"Tennis Elbow" is the common term for lateral epicondylitis, which refers to an overuse muscle strain injury of the tendons that attach to the outside of the elbow. This is in contrast to "golfer's elbow" where pain is experienced on the inside of the elbow. Despite its name, most cases of tennis elbow are not related to tennis but to other causes of stress and strain to the elbow. Repetitive gripping or leveraging activities are common culprits as muscles involved in these activities attach to the bony bump on the outer elbow. Occupations or activities with repetitive hand use, such as carpentry, weight training, and even constant computer mouse use can contribute to development of this condition.
The symptoms of tennis elbow may include pain at the bony bump on the outside of the elbow and possibly down the back of the forearm to the wrist. Pain is often experienced with gripping activities and even things as simple as holding a cup of water can become quite painful, requiring the assistance of the other hand to support the load.

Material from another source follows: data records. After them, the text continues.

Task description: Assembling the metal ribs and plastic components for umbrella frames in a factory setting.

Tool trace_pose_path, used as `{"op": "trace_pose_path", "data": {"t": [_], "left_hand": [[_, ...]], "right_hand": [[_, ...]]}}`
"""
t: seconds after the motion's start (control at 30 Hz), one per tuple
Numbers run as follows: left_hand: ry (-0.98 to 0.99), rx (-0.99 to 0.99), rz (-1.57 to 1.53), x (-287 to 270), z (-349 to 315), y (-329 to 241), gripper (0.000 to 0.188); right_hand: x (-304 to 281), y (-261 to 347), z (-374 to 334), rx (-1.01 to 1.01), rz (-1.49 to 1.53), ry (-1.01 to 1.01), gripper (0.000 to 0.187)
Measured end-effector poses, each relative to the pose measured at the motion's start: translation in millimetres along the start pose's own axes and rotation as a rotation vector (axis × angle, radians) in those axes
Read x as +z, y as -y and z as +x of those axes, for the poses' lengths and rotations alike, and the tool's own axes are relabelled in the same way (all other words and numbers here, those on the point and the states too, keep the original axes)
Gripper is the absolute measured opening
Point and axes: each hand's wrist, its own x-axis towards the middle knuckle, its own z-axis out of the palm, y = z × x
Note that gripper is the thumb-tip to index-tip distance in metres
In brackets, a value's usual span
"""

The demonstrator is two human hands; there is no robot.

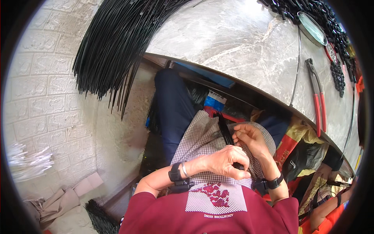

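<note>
A bundle of thin black strands (223,126) lies slanted over the checked apron on my lap. My left hand (231,160) is closed around its near end, and a dark tip shows below the fingers. Beside the bundle is my right hand (252,139), palm partly turned up and fingers loosely bent. Its fingertips come close to the strands; whether they touch cannot be made out. Each wrist wears a black strap.
A large heap of long black strands (113,46) hangs over the left end of the marble-patterned table (230,43). Red-handled cutters (318,97), a round dish (312,28) and black chain-like pieces (337,78) lie right. Another person's arm (329,206) shows lower right.
</note>
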Motion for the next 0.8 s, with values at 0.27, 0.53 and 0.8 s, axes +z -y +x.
{"op": "trace_pose_path", "data": {"t": [0.27,0.53,0.8], "left_hand": [[-0.002,-0.074,0.012,0,7,1,0.019],[-0.025,-0.041,0.024,8,0,-1,0.02],[-0.136,-0.093,-0.07,8,-7,6,0.022]], "right_hand": [[-8,-4,3,-0.03,0.049,0.007,0.024],[-11,-5,-1,-0.073,0.016,-0.027,0.02],[-2,-14,-14,-0.079,-0.064,-0.088,0.02]]}}
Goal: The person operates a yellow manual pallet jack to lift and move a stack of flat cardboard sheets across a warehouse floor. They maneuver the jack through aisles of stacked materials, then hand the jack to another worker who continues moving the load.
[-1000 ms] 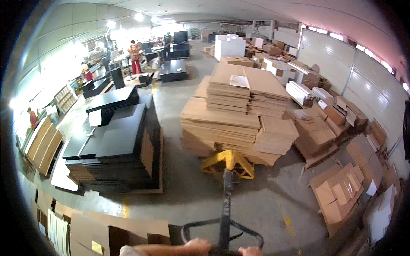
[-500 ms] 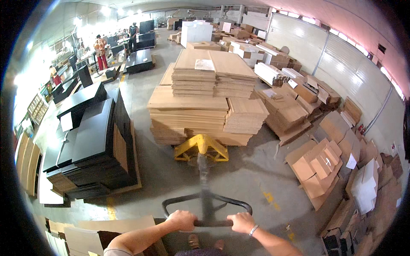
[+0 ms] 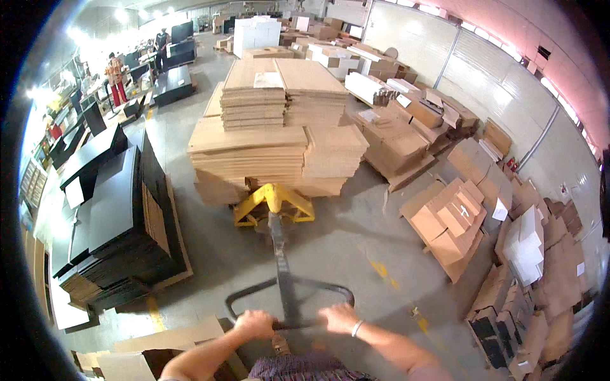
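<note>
Both of my hands are closed around the near bar of a black loop handle (image 3: 300, 324). My left hand (image 3: 255, 324) grips it toward its left end. On the other end is my right hand (image 3: 340, 319), with a pale band at its wrist. From the loop a dark, worn shaft (image 3: 279, 244) runs forward to the yellow frame of a pallet jack (image 3: 273, 198). A tall load of tan flat boards (image 3: 248, 164) rises just beyond that frame, in uneven stacks, with a white paper sheet (image 3: 268, 80) lying on top. The jack's forks are hidden by the load.
Black panels (image 3: 117, 216) are stacked on a pallet to the left. To the right lie cardboard pieces (image 3: 448, 222) on a pallet and a brown carton stack (image 3: 394, 143). White boxes (image 3: 256, 36) stand far ahead. Two people (image 3: 115, 77) stand at the far left.
The view has turned to the right, so the jack, load and surroundings sit farther left and higher in the picture. Both hands have kept their hold on the handle.
</note>
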The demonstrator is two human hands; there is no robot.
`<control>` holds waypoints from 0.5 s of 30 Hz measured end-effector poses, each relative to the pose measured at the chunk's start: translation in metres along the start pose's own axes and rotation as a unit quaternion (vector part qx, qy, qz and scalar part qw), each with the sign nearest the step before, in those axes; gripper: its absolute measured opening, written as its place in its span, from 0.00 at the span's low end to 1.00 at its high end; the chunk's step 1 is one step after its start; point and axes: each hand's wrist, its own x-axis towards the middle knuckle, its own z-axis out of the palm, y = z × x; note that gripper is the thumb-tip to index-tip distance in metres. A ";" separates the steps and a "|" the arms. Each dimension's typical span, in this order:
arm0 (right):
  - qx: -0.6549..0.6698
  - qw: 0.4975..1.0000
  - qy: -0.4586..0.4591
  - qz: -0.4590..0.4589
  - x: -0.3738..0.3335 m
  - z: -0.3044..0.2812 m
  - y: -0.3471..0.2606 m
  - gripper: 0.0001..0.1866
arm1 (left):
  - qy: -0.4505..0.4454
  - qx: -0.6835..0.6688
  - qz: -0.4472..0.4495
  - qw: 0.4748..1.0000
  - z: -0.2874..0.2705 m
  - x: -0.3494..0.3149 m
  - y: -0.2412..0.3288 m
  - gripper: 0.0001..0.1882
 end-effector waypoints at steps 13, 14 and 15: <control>0.005 0.997 -0.042 -0.061 -0.010 0.188 0.035 0.09 | -0.053 -0.017 0.027 0.998 0.166 0.062 -0.014 0.26; 0.013 0.998 -0.045 -0.042 -0.008 0.159 0.032 0.09 | -0.068 -0.011 0.018 0.997 0.141 0.059 -0.012 0.25; 0.017 0.998 -0.048 -0.028 -0.006 0.124 0.024 0.09 | -0.080 -0.008 0.005 0.997 0.107 0.047 -0.007 0.25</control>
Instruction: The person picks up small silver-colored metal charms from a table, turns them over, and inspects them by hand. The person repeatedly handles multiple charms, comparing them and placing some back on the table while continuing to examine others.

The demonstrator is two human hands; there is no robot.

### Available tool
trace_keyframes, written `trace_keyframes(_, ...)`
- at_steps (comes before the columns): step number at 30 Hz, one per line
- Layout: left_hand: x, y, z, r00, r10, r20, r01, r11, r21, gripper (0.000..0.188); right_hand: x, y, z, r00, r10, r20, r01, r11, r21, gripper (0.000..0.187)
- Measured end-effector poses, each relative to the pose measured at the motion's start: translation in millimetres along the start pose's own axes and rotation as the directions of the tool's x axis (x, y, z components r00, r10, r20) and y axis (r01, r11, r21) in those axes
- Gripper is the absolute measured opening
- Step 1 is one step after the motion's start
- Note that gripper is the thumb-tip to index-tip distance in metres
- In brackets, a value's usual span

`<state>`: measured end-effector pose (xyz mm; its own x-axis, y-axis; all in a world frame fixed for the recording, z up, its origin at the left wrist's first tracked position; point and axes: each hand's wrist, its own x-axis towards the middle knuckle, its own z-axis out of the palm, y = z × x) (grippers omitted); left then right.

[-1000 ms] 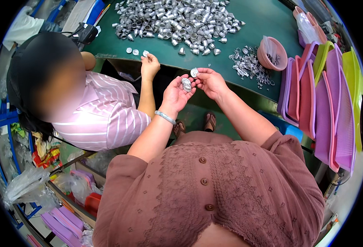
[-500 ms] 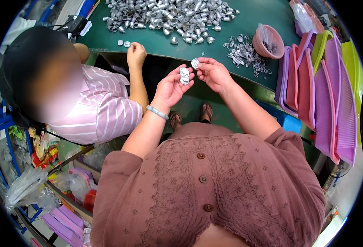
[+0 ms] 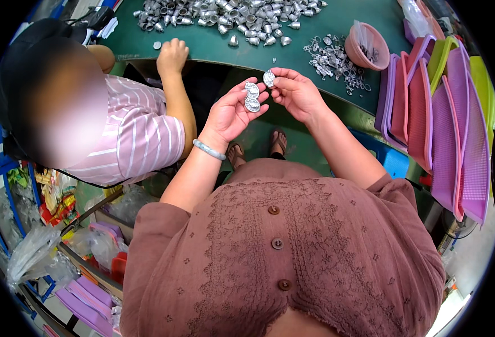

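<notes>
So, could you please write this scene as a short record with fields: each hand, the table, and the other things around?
left hand: holds two round silver metal discs at the fingertips
right hand: pinches one silver disc
table: green top, with a heap of silver metal parts
pink bowl: on the table, at right
co-worker's hand: rests on the table edge
plastic trays: pink, purple, green, stacked upright at right

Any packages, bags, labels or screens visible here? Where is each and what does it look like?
No screens or readable labels.
Clear plastic bag: lower left by the blue rack, crumpled, see-through.
Colourful printed packets: left, behind the co-worker, red and yellow.
Clear bag lining the pink bowl: on the green table, upper right.
</notes>
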<state>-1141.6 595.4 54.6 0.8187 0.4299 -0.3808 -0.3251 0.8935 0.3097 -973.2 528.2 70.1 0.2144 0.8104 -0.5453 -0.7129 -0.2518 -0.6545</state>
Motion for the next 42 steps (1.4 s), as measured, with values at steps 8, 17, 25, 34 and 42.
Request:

Early on (i.e. within the first few weeks), self care efforts such as icing, avoiding aggravating activities, and the use of pain medications may be sufficient to ease the pain. However, if the pain persists, which is quite common, it would be appropriate to seek treatment to help get things under control. In fact, the longer this condition lasts the less likely the pain is due to inflammation in the soft tissues but rather to degenerative changes in the tendon. This is true for all tendon injuries and at least in part explains why long term ice and anti-inflammatory medication use may not be effective beyond their "pain killing" benefits.
Management of a degenerated tendon is different than that of an inflamed tendon as the tendon structure has become disorganized and scar tissue is present, in the absence of inflammatory markers. Healing and regeneration of the tendon must be facilitated and conservative treatment to assist this may involve the following techniques and strategies.
· Manual or tool-assisted soft tissue therapies are effective at breaking up scar tissue, improving blood and lymph movement in the tissues, decreasing tissue tension, and improving relative movement of one tissue across another. Also, the micro trauma caused by the soft tissue treatment itself helps to restart the healing process with the end goal being a healthier, more properly organized tendon structure.
· Eccentric exercises. This refers to the part of an exercise movement where the muscle is lengthening while maintaining control of the weight. Research shows this increases protein production in the tendon which is important for healing.
· Other treatments, such as acupuncture or electrotherapies, may help at promoting healing and managing the associated pain.
· Adequate rest is important to let the structural damage to the tendon heal.
· Looking at the aggravating activities and modifying things to decrease the load imposed on the tendon. In the case of tennis, there may be swing or footwork improvements that can be made which will decrease strain at the elbow.
On a final note, if the above ideas or other treatments directed at the elbow are not yielding positive results after a fair trial period, it would be worth having your shoulder and neck assessed as anatomy located here can cause pain at the elbow and may be the ultimate source of stubborn elbow pain.
This article is for general information purposes only and is not to be taken as professional medical advice.